## DIRECTIONS FOR THIS TASK
Repeat every line that appears below, with nothing altered.

___ DATASET

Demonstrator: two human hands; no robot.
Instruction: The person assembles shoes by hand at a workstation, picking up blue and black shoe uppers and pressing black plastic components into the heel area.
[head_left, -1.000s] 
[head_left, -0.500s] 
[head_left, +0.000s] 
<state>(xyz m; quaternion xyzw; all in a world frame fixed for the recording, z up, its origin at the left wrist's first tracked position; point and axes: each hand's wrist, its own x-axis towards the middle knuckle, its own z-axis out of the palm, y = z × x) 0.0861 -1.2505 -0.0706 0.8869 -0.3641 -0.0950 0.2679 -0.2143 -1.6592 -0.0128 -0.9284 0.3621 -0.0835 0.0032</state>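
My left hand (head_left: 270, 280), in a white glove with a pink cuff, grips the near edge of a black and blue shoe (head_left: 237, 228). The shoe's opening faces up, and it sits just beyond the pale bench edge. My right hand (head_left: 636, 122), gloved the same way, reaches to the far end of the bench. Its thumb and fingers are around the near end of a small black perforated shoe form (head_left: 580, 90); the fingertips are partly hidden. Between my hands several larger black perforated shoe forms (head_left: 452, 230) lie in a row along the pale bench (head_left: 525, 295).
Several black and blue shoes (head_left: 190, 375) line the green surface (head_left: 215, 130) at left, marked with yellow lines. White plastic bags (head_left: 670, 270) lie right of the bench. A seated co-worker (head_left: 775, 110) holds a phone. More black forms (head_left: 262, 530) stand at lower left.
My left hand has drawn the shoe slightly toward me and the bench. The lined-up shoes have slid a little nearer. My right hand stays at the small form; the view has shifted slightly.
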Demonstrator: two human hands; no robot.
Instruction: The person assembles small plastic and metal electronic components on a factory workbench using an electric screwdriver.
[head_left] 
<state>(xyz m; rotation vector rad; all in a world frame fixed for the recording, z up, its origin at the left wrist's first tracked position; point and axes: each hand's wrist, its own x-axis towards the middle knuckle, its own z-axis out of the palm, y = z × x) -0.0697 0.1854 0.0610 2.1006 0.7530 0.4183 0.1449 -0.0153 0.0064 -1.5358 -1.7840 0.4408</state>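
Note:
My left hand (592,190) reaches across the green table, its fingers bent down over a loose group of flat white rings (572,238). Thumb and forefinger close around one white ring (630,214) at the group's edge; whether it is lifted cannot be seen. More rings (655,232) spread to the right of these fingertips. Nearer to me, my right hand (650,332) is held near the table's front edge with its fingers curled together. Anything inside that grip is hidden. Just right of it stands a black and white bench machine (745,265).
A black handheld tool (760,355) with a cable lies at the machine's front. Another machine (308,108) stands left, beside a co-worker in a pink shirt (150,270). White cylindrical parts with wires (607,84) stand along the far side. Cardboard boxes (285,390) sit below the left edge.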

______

## EXPECTED OUTPUT
Demonstrator: two human hands; no robot.
Instruction: The person assembles shoes by hand at a workstation, picking up blue and black shoe uppers and pressing black plastic components into the heel area.
[head_left, -1.000s] 
[head_left, -0.500s] 
[head_left, +0.000s] 
<state>(xyz m; quaternion xyzw; all in a world frame fixed for the recording, z up, its origin at the left wrist's first tracked position; point and axes: each hand's wrist, its own x-axis towards the middle knuckle, its own z-axis out of the palm, y = z × x) 0.0861 -1.2505 -0.0706 0.8869 -0.3641 -0.0950 0.2679 -0.2143 -1.6592 -0.0128 -0.9284 0.3621 -0.0835 0.0032</state>
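My left hand (head_left: 270, 280), in a white glove with a pink cuff, grips the near edge of a black and blue shoe (head_left: 237, 228). The shoe's opening faces up, and it sits just beyond the pale bench edge. My right hand (head_left: 636, 122), gloved the same way, reaches to the far end of the bench. Its thumb and fingers are around the near end of a small black perforated shoe form (head_left: 580, 90); the fingertips are partly hidden. Between my hands several larger black perforated shoe forms (head_left: 452, 230) lie in a row along the pale bench (head_left: 525, 295).
Several black and blue shoes (head_left: 190, 375) line the green surface (head_left: 215, 130) at left, marked with yellow lines. White plastic bags (head_left: 670, 270) lie right of the bench. A seated co-worker (head_left: 775, 110) holds a phone. More black forms (head_left: 262, 530) stand at lower left.
My left hand has drawn the shoe slightly toward me and the bench. The lined-up shoes have slid a little nearer. My right hand stays at the small form; the view has shifted slightly.
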Demonstrator: two human hands; no robot.
Instruction: The person assembles small plastic and metal electronic components on a factory workbench using an electric screwdriver.
[head_left] 
<state>(xyz m; rotation vector rad; all in a world frame fixed for the recording, z up, its origin at the left wrist's first tracked position; point and axes: each hand's wrist, its own x-axis towards the middle knuckle, its own z-axis out of the palm, y = z × x) -0.0697 0.1854 0.0610 2.1006 0.7530 0.4183 0.1449 -0.0153 0.0064 -1.5358 -1.7840 0.4408</state>
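Note:
My left hand (592,190) reaches across the green table, its fingers bent down over a loose group of flat white rings (572,238). Thumb and forefinger close around one white ring (630,214) at the group's edge; whether it is lifted cannot be seen. More rings (655,232) spread to the right of these fingertips. Nearer to me, my right hand (650,332) is held near the table's front edge with its fingers curled together. Anything inside that grip is hidden. Just right of it stands a black and white bench machine (745,265).
A black handheld tool (760,355) with a cable lies at the machine's front. Another machine (308,108) stands left, beside a co-worker in a pink shirt (150,270). White cylindrical parts with wires (607,84) stand along the far side. Cardboard boxes (285,390) sit below the left edge.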

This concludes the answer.